I'm with wesociety on this one!
burninfool wrote:That's the first time I've seen MiB or GiB.

Well I've been using them since I became aware that binary mulitpliers exist.

Frankly, this is something I feel very strongly about.

Although I now live in Germany, I grew up with feet, inches and miles etc. so non-decimal conversion factors are a nuisance, but "normal".

What bugs me more is the use of one name for different quantities. Example: nautical and statutory miles; various kinds of ounces; US vs. Imperial gallon; long, short and metric tons (and an english "horsepower" is not quite the same as a german "Pferdestärke").
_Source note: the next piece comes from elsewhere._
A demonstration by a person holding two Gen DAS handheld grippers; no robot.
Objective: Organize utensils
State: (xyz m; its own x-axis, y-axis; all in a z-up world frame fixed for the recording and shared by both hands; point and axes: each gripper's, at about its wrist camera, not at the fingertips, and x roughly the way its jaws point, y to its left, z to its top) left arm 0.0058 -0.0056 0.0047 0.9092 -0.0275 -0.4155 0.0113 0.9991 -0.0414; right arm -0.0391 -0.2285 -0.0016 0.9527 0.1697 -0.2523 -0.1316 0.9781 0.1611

Even more insidious- in the US a "billion" is 1000 million (10^9); in Europe it's a million million (10^12).

It's for this sort of thing that the SI multipiliers were specified. These are decimal multipliers and use for binary quantities may be "customary" for some parts of the computer worls, e.g. storage capacity, but is not standard. It gets worse- the computer world isn't all binary either. You certainly don't specify frequncies with binary multipliers, nor bandwidth or transfer rates. GBit ethernet means 10^9 bit/s, not 2^30.

Maybe there was a reason to tolerate this in the past, but now we have the binary multipliers and we can use them to avoid the confusion. I certainly hope that they will be taught to engineers and computer scientists in the future.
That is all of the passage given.